To make matters worse, however, the allergy isn’t only caused by the lone star tick. In 2007 Sheryl Van Nunen, a clinical associate professor at the University of Sydney School of Medicine, wrote up a description of 25 meat-allergic patients whose reactions she had confirmed with a skin-prick test. They were caused by bites from a different tick – Ixodes holocyclus, otherwise known as the Australian paralysis tick.
Alpha-gal reactions linked to tick bites have now been found in the UK, France, Spain, Germany, Italy, Switzerland, Japan, South Korea, Sweden, Norway, Panama, Brazil, Côte d’Ivoire and South Africa, involving at least six other tick species. Wherever ticks bite people – everywhere other than the Arctic and Antarctic – alpha-gal allergy has been recorded.
The allergy (sometimes known by other names such as mammalian meat allergy or delayed red meat allergy) was first named over a decade ago and Van Nunen saw her first patient 20 years before that. A laboratory test for the allergy has been on the market since 2010. However, alpha-gal allergy defies some of the bedrock tenets of immunology.
Food allergies are overwhelmingly caused by proteins, tend to surface in childhood and usually trigger symptoms quickly after a food is consumed. In contrast, alpha-gal is a sugar, alpha-gal patients tolerate meat for years before their reactions begin, and alpha-gal reactions take hours to occur.
However, alpha-gal reactions are definitely an allergy, given patients’ results on the same skin and IgE tests that immunologists use to determine allergies to other foods. That has led the researchers involved in studying alpha-gal to wonder whether the syndrome will help broaden the understanding of what constitutes an allergy response and lead to new concepts of how allergies are triggered.
Merritt, who estimates she has seen more than 500 patients with alpha-gal allergy, has it herself.

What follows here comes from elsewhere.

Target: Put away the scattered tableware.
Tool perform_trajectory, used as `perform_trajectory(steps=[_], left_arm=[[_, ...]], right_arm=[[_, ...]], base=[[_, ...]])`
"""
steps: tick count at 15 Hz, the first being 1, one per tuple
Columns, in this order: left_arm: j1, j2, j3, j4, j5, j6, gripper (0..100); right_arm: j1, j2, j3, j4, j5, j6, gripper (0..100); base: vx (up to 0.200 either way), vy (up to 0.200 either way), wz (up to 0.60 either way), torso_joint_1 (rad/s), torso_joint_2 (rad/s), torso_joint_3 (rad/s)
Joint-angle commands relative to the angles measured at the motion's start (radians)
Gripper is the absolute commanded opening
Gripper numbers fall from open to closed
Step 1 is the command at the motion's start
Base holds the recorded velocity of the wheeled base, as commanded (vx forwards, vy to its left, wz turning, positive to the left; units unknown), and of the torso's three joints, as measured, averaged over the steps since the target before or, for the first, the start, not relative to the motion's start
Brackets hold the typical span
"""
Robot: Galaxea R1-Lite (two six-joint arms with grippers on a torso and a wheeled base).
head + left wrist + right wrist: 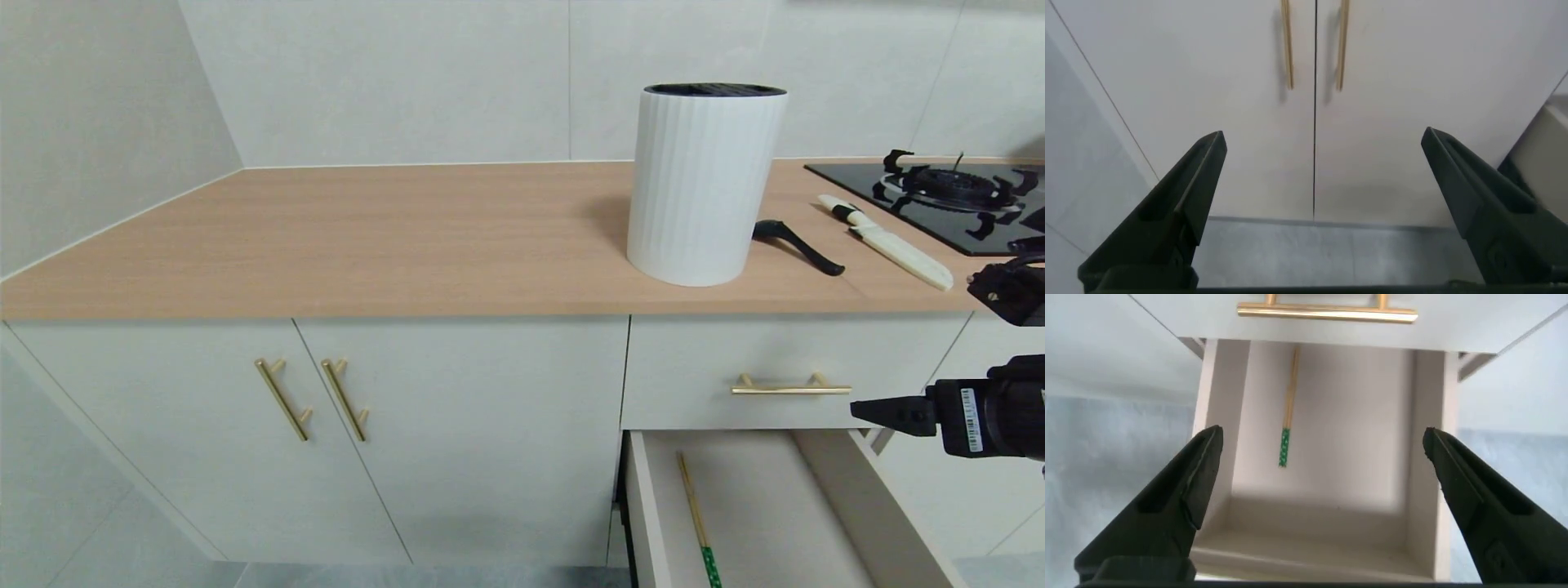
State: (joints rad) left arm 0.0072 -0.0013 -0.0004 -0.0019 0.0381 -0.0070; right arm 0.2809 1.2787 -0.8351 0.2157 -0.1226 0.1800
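A pair of wooden chopsticks with green ends (696,513) lies inside the open lower drawer (645,506), toward its left side. On the wooden counter (367,237) a black utensil (798,246) and a white knife with a cream handle (887,242) lie to the right of a tall white ribbed holder (704,186). My right gripper (859,411) hangs open above the drawer's right side with nothing in it; from the right wrist it (1323,434) frames the drawer (1208,416) and the chopsticks (1287,416). My left gripper (1323,139) is open, facing the cabinet doors (1388,122).
A black gas hob (951,196) sits at the counter's far right. A closed drawer with a gold handle (790,389) is just above the open one. Two cabinet doors with gold handles (314,400) stand to the left. The counter's left half is bare.
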Motion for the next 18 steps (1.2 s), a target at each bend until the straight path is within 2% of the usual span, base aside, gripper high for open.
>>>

She is sensitive enough to react not only to meat, but to other products derived from mammal tissues – and, as she has discovered, they are threaded throughout modern life.
It’s not only sweaters, soaps and face creams. Medical products with an animal origin include the clotting drug heparin, derived from pig intestines and cow lung; pancreatic enzymes and thyroid supplements; medicines that include magnesium stearate as an inert filler; vaccines grown in certain cell lines; and other vaccines and intravenous fluids that contain gelatine.

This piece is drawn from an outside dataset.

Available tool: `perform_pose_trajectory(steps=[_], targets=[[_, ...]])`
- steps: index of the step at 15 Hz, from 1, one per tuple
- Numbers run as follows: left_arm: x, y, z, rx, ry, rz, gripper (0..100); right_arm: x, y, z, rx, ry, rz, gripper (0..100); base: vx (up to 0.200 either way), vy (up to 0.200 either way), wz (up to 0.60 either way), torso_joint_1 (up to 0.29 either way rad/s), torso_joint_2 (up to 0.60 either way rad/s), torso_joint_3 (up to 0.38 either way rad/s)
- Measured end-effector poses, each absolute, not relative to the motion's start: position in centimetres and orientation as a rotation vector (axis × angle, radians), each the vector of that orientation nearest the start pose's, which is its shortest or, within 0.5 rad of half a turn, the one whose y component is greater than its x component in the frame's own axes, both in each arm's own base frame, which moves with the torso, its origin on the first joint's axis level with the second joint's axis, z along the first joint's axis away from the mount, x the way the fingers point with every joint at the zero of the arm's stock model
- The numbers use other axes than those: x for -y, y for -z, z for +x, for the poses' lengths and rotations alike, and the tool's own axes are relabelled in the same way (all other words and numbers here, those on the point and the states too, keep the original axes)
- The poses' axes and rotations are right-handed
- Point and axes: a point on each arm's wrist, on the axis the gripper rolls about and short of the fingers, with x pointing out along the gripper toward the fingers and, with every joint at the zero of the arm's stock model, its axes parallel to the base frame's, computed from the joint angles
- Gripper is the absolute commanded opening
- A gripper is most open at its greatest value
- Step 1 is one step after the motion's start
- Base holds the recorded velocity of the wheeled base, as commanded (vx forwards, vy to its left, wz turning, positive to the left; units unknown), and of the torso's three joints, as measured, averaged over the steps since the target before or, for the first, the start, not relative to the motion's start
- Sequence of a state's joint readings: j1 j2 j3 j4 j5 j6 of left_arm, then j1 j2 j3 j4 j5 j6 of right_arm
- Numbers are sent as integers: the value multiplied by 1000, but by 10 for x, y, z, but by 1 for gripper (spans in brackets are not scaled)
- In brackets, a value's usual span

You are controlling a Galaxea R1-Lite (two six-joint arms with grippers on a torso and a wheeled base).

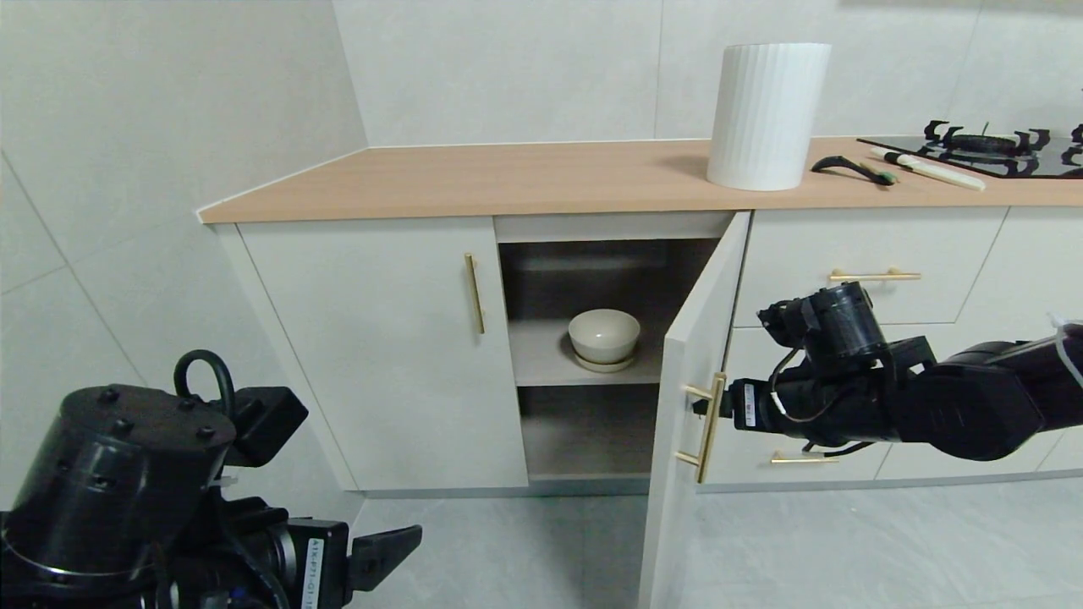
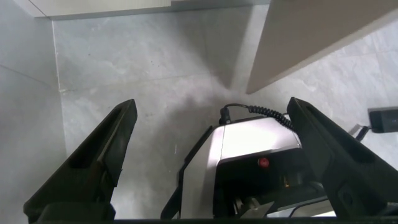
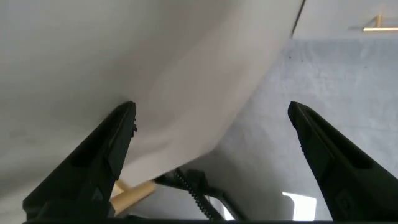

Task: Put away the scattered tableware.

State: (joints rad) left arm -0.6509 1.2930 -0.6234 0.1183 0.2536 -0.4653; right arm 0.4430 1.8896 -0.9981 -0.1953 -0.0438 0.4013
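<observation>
I have the low cabinet (image 1: 381, 338) in front of me, under a wooden countertop (image 1: 508, 178); its right-hand door (image 1: 689, 381) stands swung out toward me, and a white ribbed canister (image 1: 766, 114) sits on the counter above it, a little to the right. My right gripper (image 1: 715, 406) is at the near face of that door, just beside the gold handle (image 1: 709, 427); from the wrist the fingers are spread wide with the panel beyond them, so the jaws are released and grasp nothing. My left gripper (image 2: 211, 109) hangs low on the left over the floor, jaws likewise apart and empty. The tableware, a pale bowl (image 1: 603, 334) sitting on a small plate (image 1: 604, 364), is on the middle shelf (image 1: 541, 355) of the open compartment; so I judge the stowing done and closing the door the step in hand. Next I'd close on the handle or press flat on the panel, then swing it left and away to the frame, minding that the fingers don't snag. A knife (image 1: 931, 169) lies far right on the counter; it may yet need putting away.
</observation>
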Motion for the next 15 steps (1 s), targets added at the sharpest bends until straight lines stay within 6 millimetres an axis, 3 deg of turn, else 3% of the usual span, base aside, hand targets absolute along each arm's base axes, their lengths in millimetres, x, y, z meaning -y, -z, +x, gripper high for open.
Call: perform_pose_trajectory(steps=[5,11,15], targets=[[103,-170,144,-761,202,-106,100,-152,-121,326,-658,-232,296,100,0,0,0,0,0,0],[104,-170,145,-757,200,-108,100,-152,-109,334,-662,-222,302,100,0,0,0,0,0,0],[104,-170,146,-758,197,-109,100,-154,-103,335,-677,-214,304,100,200,0,0,-1,-2,5]])
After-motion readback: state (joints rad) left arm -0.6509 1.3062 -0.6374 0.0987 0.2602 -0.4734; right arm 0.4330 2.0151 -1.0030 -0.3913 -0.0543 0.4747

It’s difficult to know how many people may be sensitised to alpha-gal without realising it.
A project at the National Institutes of Health (NIH) that studies unexplained occurrences of anaphylaxis found last year that 9% of the cases were actually alpha-gal patients whose sensitivity had never been diagnosed.
Investigation of alpha-gal in the US is caught in a bureaucratic quirk.
The CDC is responsible for infections spread by insects and arthropods, but alpha-gal syndrome is not an infection. That makes it the responsibility of the NIH, which has abundant laboratory scientists, but fewer shoe-leather disease detectives.
The NIH does seem to be taking an interest. In June 2018 it hosted an invitation-only one-day IgE-mediated Meat Allergy Workshop; in the past such meetings have indicated the giant agency is considering launching a research programme.
In August 2018, at the International Conference on Emerging Infectious Diseases, there was a talk on alpha-gal allergy. The CDC’s director of foodborne illness was in the audience, as was Dr Lyle Petersen, its director of vector-borne diseases, the department that deals with ticks. Afterwards they both zoomed up to ask questions. “I kind of had the impression this was just a weird, small thing,” said Petersen. “But this seems like kind of a big deal.”
With NIH and the CDC paying attention, research into alpha-gal might be reaching a threshold, a moment at which isolated investigations could coalesce into answers.